#38 - Don't refresh your fraud model until you read this
There’s nothing more frustrating than watching your fraud model deteriorate with time.
There you are, sitting on your hands while performance is decaying, fraudsters are eating your lunch, and false positive numbers are climbing each day.
“If only I could retrain the model with fresh data and release a new version,” you think to yourself, “that would solve all my problems.”
But if you ever went through this exercise, you know that things are more complex than they seem.
Your new model won’t just have better performance. Its entire score distribution will be different.
Here’s an example from Stripe Radar’s documentation that shows the difference in score distribution between models with different performance (orange = good, pink = fraud):
As can be seen in the example above, it might be that the new model catches more fraud for the same False Positive Rate, but it requires a change to the threshold.
Now I need to go through my endless list of rules and update them all.
Not fun.
Let’s solve it.
Why do score distributions change?
First, let’s understand why thresholds even change when we retrain the same model over new data.
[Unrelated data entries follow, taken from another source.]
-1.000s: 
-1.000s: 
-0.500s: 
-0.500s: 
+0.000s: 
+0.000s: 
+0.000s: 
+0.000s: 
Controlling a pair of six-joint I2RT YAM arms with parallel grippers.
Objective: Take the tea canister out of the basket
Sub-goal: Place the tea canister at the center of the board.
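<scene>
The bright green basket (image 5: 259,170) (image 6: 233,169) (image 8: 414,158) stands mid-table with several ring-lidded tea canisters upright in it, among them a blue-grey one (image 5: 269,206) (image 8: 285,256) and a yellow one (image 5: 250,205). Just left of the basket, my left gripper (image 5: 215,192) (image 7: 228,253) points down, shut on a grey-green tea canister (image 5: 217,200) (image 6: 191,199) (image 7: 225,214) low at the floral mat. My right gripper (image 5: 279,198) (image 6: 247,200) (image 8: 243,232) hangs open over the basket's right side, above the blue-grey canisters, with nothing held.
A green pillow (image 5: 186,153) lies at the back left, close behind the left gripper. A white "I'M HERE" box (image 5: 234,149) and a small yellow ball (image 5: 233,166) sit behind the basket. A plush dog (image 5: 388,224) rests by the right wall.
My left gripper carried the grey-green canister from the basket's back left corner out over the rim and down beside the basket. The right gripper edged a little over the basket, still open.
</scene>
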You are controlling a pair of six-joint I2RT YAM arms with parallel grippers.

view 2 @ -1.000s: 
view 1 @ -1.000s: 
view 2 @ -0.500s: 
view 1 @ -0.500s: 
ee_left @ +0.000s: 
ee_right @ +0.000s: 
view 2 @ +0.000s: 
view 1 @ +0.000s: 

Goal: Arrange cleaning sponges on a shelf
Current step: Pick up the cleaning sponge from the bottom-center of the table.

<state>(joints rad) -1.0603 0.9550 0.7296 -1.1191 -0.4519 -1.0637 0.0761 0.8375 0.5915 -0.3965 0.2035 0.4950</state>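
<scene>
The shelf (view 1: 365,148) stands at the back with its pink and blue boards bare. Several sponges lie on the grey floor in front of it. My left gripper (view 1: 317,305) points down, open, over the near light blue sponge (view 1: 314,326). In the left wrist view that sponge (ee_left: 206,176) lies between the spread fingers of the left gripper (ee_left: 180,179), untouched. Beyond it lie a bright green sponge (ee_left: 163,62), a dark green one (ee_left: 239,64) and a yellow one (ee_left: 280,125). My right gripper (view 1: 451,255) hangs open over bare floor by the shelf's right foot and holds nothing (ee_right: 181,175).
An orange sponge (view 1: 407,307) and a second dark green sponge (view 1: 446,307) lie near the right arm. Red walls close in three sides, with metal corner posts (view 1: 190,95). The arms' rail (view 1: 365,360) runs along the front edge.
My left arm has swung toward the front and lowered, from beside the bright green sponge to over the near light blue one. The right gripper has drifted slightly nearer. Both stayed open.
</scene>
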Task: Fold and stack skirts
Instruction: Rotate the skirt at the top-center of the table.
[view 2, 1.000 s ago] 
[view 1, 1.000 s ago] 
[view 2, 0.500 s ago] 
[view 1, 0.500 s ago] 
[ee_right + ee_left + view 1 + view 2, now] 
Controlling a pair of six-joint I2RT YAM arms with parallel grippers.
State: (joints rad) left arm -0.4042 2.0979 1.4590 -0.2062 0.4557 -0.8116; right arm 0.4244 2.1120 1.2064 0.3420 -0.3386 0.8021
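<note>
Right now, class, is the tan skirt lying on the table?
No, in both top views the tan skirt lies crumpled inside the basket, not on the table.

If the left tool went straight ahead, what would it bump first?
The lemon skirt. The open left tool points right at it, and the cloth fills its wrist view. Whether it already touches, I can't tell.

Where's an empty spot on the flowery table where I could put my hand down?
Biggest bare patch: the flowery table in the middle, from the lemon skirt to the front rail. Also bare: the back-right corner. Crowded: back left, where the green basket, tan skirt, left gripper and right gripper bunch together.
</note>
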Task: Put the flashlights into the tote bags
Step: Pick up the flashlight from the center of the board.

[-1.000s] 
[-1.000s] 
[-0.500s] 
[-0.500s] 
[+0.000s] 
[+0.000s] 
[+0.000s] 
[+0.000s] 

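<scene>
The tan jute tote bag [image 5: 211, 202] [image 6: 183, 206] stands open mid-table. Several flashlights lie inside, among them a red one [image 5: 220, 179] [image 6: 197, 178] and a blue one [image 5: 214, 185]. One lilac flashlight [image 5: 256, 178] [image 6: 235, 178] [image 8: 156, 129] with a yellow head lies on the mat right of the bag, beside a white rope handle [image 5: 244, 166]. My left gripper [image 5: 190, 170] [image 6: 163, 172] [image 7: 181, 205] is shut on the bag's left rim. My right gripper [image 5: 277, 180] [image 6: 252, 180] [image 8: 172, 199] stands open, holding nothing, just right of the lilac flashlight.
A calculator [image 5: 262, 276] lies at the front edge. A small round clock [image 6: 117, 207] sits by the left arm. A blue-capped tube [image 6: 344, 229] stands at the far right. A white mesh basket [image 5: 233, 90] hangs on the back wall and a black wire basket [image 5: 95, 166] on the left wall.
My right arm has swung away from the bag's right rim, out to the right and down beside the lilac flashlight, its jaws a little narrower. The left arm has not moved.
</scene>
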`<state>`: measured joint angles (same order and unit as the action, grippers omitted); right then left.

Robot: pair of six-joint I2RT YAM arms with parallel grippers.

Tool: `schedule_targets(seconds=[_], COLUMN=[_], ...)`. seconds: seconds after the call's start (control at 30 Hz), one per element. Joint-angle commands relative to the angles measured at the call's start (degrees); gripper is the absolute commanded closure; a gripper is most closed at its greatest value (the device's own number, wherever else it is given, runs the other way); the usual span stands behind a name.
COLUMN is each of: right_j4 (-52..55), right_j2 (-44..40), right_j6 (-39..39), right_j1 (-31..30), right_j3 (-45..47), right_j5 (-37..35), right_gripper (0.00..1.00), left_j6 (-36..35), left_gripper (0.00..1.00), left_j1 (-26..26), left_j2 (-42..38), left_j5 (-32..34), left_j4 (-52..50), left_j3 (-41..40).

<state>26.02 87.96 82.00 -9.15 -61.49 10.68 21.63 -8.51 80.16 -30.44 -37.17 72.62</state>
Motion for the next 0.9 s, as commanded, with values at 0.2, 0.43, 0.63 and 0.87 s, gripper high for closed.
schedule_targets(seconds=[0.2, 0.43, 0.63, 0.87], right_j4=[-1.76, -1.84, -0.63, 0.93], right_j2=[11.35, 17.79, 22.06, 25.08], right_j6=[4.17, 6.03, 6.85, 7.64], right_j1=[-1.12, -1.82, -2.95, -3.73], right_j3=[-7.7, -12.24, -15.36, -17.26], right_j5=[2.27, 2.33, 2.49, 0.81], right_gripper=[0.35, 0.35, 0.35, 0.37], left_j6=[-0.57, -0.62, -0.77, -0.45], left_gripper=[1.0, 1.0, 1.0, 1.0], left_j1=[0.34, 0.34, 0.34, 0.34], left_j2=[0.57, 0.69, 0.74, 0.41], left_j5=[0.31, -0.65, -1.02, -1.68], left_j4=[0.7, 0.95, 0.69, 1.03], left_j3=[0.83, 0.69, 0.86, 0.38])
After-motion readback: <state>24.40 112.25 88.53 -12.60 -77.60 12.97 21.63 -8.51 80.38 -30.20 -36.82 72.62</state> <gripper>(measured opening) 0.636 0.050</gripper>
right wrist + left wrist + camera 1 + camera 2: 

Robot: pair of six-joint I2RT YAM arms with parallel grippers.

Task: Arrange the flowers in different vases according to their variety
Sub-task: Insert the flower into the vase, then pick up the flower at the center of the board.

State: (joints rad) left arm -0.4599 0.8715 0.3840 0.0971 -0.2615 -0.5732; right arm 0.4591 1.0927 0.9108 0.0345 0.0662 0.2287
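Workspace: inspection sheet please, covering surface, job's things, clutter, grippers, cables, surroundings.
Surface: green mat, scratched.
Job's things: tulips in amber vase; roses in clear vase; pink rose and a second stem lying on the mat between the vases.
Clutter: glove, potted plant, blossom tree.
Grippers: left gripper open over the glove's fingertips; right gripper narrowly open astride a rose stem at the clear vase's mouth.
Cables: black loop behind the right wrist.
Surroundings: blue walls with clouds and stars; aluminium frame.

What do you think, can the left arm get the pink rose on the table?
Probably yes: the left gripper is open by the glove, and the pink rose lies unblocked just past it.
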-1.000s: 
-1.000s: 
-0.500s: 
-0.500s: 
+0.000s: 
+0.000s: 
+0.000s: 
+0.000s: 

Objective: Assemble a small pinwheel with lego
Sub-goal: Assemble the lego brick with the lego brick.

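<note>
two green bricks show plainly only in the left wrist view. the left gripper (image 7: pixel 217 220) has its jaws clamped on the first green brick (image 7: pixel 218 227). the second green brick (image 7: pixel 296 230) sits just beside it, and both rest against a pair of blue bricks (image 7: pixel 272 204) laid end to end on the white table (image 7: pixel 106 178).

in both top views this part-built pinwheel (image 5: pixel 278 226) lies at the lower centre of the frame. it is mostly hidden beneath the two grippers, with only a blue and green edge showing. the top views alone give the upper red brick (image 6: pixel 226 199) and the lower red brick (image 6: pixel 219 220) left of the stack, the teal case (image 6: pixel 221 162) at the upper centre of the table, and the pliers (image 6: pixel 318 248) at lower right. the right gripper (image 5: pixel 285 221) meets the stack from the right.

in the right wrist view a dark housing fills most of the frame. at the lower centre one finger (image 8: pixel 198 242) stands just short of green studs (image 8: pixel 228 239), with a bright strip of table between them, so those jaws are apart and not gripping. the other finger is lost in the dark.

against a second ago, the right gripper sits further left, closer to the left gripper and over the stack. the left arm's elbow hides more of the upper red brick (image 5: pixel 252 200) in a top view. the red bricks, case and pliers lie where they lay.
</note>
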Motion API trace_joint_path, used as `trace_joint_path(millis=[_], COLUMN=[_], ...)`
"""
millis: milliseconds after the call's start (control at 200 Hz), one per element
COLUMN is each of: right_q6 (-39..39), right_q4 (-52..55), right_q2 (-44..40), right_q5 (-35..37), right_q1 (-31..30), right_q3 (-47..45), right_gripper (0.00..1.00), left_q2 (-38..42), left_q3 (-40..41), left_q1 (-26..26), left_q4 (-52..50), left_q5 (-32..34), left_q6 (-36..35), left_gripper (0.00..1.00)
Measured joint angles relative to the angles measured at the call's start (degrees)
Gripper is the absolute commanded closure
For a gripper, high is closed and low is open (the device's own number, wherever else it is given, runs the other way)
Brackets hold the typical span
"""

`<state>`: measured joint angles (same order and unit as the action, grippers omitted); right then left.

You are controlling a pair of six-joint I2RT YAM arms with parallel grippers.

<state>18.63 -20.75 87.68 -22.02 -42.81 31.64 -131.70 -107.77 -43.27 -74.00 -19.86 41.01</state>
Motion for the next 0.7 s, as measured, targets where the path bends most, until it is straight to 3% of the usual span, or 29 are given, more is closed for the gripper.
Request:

Think about it like this: our model is a teacher assigned to score student essays. But it has no scoring guide, just the ability to compare between the essays.
If they grade 100 essays, some would get really good grades (>95) because they are the best, and some would get poor (<30) grades because they are quite bad.
Now, imagine the same teacher receiving another 200 essays and they are requested to regrade all 300 essays.
It’s likely that with more examples the teacher’s view on what is poor and what is great would change, and so would the grades.
The same goes for fraud models. By just adding more data, we essentially influence the scores and their distribution.
What makes it such a headache to fraud teams
You must be thinking now: “that can’t be that bad. You just change the model threshold rule from X to Y.”
Simple, right?
Well, in reality, we tend to use different thresholds for different needs:
Risk segments: different risk profiles will have different thresholds
B2B flows: individual merchants and/or partners will have different thresholds
Action flows: we’ll use a different threshold for automatic resolution versus manual investigation
And these are just examples. There can be many more reasons for us using different scores from the same model.
But wait, it gets worse!
One of the ways we can implement scores is conditions within behavioral fraud rules. I gave such an example in the past:
See the issue? I’m using the same risk score three times within a single rule, luckily with only two different thresholds. But you get the idea - I can have hundreds of thresholds hiding inside different rules.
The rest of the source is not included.